Kari I know zilch about Lime Cola, but if I understand the information on this link properly, it appears that the slanted-script straight-sided bottles were distributed in Georgia as well and not just South Carolina ... ???  http://dublinlaurenscountygeorgia.blogspot.com/2013/05/the-first-cola-wars.html


----------



## SODAPOPBOB (Mar 31, 2014)

Scroll through this link to see various South Carolina towns that bottled Lime Cola in 1921. Notice that more than one of them says "Lime Cola Bottling Company of South Carolina" http://books.google.com/books?id=HygrAAAAYAAJ&pg=PA94&dq=lime+cola+south+carolina&hl=en&sa=X&ei=pTM6U-SGO83YyAGh1oHQDA&ved=0CDsQ6AEwAA#v=onepage&q=lime%20cola%20south%20carolina&f=false


----------



## zecritr (Mar 31, 2014)

http://archive.org/stream/annualreportofau1922nort/annualreportofau1922nort_djvu.txt SUPPOSED TO BE SOMETHING IN HERE ABOUT THE LIME COLA COMPANY OF SOUTH CAROLINA,MY EYES STARTED CROSSING THOUGH


----------



## M.C.Glass (Apr 1, 2014)

I responded to an offer for a free issue of Soda Spectrum in which Lime Cola was featured.it seems to have first appeared around 1906 in Alabama.

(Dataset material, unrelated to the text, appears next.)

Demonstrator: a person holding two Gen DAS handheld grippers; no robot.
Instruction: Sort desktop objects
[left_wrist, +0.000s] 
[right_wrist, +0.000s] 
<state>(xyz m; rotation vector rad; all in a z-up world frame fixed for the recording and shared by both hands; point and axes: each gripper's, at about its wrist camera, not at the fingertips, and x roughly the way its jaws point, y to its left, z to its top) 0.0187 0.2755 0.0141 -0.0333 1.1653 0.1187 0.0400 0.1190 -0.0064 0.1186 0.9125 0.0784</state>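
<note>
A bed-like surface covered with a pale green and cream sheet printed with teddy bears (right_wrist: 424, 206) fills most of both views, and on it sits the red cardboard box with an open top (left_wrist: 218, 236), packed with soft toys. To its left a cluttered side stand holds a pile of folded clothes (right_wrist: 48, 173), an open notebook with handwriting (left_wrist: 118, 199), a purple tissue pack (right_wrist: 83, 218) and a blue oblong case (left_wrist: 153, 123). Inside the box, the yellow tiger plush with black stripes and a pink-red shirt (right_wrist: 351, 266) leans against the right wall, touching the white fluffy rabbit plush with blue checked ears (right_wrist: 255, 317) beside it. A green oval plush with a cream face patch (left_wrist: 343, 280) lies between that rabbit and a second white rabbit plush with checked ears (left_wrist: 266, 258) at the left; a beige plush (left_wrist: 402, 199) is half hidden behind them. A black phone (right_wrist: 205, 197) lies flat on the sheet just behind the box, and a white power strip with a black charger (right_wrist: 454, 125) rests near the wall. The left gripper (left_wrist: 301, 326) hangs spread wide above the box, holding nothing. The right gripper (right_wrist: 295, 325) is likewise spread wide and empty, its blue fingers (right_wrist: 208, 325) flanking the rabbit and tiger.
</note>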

There was a deco bottle patent issued for Lime Cola on May 24, 1921. Their ads in 1939 featured an insensitively named mascot, "Sir Limey" who sported a monacle and long white mustache.Bob Hope and Bing Crosby lost their azzes investing in, and promoting Lime Cola in 1947. In a carnival scene in Crosby and Hope's movie, The Road to Rio, a huge display of Lime Cola was featured. The company filed for bankruptcy in 1948.This print ad shows a bottle similar to yours, but the letters slant upwards instead of down. Also, it looks to have had a round paper label too.Thanks Soda Spectrum and J Lee!


----------



## SODAPOPBOB (Apr 1, 2014)

If the Lime Cola Company had a regional purpose in mind regarding the down-slant versus the up-slant embossing, the reason eludes me. As you will see, the down-slant was also used on Alabama bottles as well as Georgia bottles. But even more confusing is that the Georgia bottles slanted in both directions. *Athens, Alabama  Down-Slant*


----------



## SODAPOPBOB (Apr 1, 2014)

*Barnesville, Georgia  Down-Slant*


----------



## SODAPOPBOB (Apr 1, 2014)

*Thomasville, Georgia / Up-Slant*


----------



## SODAPOPBOB (Apr 1, 2014)

The following observations pertain to the straight-sided Lime Cola bottles only and not to the ones that have the draping embossing on the shoulder.  Although inconclusive at this point, of the numerous bottles I have been looking at there seems to be a trend in that ... *1.  The majority of the downslant bottles are "Shoulder Script"**2.  The majority of the up/slant bottles are "Mid Script"* But whether or not this has any significance, I do not know!


----------



## zecritr (Apr 1, 2014)

*Could the slants be related to time periods? like maybe first the up slants came out then the down slants later?**I don't know how to check the dates on that, I don't have any of those bottles.*


----------



## SODAPOPBOB (Apr 1, 2014)

*Z* That's a good question but one I personally cannot answer, either.


----------



## judu (Apr 1, 2014)

hey kari , those bottles were bottled in orangeburg s.c. .....there are several versions -including the one above with the embossed lime -- that just read bottling co of s.c. ...they were all bottled in orangeburg......


----------



## Karikeller11 (Apr 1, 2014)

Thanks for the information. Where can I get the information about it being bottleed in Orangeburg?


----------



## foxfirerodandgun (Apr 1, 2019)

2find4me said:


> Listed in Gono.Com under embossed S.C. Soda Bottles:NO CITY32SSCL1213"LIME COLA OF S C"I have never seen a down slant like that except here (Posted by WonkaPete), but different variant of bottle(Right):
> 
> 
> 
> ...




I have the bottle on the left, however, the city is Suffolk, Virginia. Suffolk is not far from my home.


----------